Claus-Jürgen Göpfert: Zeitung im Kampf. 80 Jahre Frankfurter Rundschau oder:
Niedergang des linksliberalen Journalismus?
VSA, Hamburg, 2025, 232 Seiten, 16.80 Euro
Transparenzhinweis: Der Autor durfte einige Jahre, als leider alle Konten und Kassen schon leer und der letzte Kredit der Frankfurter Sparkasse bereits gewährt war, dem Blatt unter anderem als Chefredakteur dienen.
Ich kann Wolfgang Storz nur recht geben. Seit 1964 las ich „meine“ FR regelmäßig und wie eine Mitgliedschaft in einer Kirche habe ich bis Sommer letzten Jahres ein Abo.

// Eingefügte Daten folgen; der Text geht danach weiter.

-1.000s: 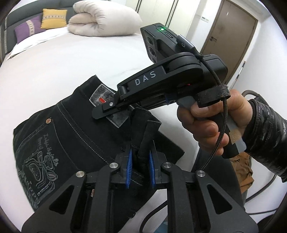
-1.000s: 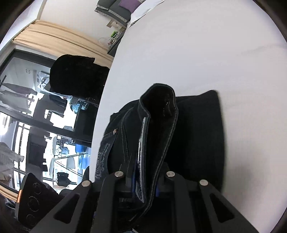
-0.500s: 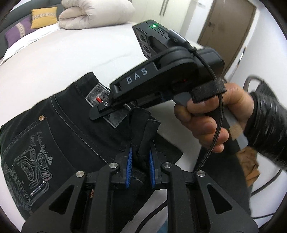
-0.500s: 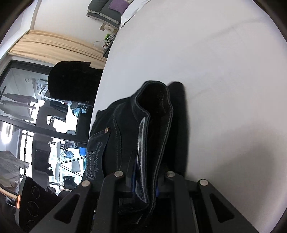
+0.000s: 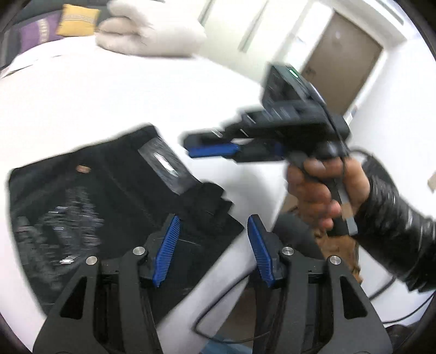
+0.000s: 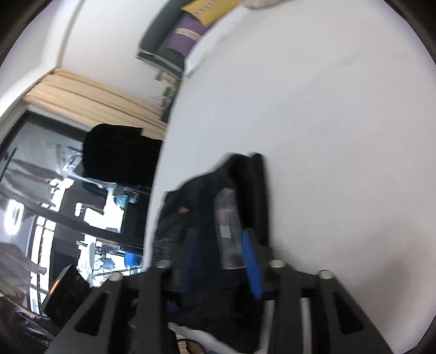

Dann habe ich das Abo gekündigt, weil gefühlt 60 Prozent der Texte identisch waren mit meiner Lokalzeitung. Als noch Jutta Roitsch in der Redaktion arbeitete, konnte man als bildungspolitisch Interessierte auf die Zeitung nicht verzichten. Die FR schwenkte auf den bellizistischen Mainstream ein. Stephan Hebel ging in den Un-Ruhestand und nur auf die Texte von Pit von Bebenburg zu warten, lohnte sich auch nicht mehr. Schade, dass eine einstmals kritische links-liberale Stimme auf dem Markt der Tageszeitungen verloren ging.